§ **Aim of the task**
Return only the stretch of the material below that begins with the line containing "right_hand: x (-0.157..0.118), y" and ends with the line containing "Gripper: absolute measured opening", exactly; both of those lines belong to it.

Top of Source records

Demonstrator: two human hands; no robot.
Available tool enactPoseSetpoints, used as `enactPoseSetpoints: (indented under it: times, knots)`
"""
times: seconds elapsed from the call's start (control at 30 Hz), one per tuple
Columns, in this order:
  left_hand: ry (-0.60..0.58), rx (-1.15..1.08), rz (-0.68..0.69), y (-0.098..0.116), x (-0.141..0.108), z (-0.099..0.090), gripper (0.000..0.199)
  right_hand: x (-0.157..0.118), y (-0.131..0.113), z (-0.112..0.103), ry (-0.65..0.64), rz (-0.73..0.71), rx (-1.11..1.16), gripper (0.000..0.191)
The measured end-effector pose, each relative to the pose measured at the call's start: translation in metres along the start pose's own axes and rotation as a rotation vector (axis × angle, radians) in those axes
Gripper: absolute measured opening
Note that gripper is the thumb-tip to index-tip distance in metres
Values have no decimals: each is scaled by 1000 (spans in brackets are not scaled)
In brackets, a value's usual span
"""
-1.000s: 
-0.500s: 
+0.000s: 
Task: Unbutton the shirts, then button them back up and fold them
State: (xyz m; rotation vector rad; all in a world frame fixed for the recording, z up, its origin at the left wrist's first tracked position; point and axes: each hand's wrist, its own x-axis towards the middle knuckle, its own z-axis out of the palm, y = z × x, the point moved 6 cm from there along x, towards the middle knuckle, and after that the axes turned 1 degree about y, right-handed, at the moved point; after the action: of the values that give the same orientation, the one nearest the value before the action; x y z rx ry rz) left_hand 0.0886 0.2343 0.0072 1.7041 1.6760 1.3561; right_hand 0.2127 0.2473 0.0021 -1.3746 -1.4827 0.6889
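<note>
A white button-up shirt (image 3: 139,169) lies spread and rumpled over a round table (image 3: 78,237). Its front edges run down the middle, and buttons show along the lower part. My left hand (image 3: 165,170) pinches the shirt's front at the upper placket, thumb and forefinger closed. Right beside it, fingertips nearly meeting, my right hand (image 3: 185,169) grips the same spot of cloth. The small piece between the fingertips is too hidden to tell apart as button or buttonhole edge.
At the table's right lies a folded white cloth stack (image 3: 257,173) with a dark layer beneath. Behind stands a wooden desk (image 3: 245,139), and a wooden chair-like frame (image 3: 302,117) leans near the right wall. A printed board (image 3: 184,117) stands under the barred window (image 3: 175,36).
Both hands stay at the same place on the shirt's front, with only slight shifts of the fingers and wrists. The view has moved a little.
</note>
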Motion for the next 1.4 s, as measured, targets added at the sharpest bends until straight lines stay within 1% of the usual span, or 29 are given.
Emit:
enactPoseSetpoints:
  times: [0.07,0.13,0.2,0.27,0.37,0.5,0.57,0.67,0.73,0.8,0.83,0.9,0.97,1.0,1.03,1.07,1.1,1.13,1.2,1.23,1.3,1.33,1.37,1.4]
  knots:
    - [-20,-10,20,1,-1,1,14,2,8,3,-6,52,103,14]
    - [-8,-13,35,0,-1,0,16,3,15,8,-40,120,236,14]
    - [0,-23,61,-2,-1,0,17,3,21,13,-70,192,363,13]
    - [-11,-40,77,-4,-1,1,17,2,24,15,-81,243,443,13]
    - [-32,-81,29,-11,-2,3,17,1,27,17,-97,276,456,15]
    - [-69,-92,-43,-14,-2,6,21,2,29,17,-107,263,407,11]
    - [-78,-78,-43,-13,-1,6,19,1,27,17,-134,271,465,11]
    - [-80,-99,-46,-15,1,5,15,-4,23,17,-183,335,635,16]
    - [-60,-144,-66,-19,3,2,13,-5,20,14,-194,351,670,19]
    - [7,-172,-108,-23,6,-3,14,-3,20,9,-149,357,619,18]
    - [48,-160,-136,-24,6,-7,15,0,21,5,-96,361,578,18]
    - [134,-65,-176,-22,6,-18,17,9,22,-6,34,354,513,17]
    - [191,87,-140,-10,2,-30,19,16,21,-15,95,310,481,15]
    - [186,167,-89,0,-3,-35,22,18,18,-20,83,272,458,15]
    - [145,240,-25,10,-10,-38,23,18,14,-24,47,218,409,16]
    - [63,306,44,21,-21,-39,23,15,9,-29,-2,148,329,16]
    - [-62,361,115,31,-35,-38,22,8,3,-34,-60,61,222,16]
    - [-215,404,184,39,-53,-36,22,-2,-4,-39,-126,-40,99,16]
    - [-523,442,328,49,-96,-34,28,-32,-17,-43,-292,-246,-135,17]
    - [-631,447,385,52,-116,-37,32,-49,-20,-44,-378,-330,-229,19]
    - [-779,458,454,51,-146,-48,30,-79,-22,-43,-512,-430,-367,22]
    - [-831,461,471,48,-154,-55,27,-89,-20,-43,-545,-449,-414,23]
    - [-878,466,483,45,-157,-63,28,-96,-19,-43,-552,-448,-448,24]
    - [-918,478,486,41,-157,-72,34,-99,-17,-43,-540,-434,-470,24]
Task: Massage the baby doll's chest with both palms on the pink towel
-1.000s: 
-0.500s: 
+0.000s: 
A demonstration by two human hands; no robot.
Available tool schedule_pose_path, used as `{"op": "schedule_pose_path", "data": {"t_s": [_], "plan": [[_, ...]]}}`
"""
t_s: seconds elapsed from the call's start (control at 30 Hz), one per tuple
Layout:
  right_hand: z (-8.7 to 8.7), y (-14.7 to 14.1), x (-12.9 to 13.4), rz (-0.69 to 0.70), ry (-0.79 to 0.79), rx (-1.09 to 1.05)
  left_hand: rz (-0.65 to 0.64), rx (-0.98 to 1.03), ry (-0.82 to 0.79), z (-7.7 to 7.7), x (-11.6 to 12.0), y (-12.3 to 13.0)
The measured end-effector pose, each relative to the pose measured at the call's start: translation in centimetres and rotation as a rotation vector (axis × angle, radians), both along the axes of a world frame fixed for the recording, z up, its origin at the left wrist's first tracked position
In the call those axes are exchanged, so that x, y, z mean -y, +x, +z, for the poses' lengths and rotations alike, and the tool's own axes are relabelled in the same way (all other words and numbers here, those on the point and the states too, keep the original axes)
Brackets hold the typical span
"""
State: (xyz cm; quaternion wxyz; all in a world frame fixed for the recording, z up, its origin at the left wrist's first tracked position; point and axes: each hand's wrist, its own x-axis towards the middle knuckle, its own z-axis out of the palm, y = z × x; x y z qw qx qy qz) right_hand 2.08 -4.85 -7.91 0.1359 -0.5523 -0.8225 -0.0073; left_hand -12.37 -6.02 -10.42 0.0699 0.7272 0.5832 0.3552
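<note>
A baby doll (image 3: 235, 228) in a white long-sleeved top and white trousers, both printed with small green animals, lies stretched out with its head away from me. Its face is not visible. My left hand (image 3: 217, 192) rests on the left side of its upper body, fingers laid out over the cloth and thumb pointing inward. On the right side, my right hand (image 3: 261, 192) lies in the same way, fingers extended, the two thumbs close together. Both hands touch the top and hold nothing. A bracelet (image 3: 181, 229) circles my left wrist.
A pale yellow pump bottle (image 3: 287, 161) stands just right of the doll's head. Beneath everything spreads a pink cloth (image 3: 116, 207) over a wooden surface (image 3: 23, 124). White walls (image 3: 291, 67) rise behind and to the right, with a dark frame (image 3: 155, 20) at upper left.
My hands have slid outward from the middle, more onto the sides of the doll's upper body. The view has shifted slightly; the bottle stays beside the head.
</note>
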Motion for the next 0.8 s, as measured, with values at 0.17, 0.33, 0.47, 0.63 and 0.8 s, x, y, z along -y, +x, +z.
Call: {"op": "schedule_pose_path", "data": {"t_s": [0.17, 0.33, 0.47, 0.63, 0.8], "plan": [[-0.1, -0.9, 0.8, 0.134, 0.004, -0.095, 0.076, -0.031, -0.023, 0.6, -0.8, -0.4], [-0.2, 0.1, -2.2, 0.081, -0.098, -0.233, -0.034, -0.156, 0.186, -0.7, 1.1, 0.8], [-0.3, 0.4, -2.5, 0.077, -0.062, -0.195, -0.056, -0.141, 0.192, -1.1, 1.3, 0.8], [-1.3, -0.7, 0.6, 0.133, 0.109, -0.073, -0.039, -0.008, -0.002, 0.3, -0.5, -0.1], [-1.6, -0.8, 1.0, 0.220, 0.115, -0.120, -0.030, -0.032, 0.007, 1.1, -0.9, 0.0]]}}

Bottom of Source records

§ **Exercise answer**
  right_hand: x (-0.157..0.118), y (-0.131..0.113), z (-0.112..0.103), ry (-0.65..0.64), rz (-0.73..0.71), rx (-1.11..1.16), gripper (0.000..0.191)
The measured end-effector pose, each relative to the pose measured at the call's start: translation in metres along the start pose's own axes and rotation as a rotation vector (axis × angle, radians) in those axes
Gripper: absolute measured opening

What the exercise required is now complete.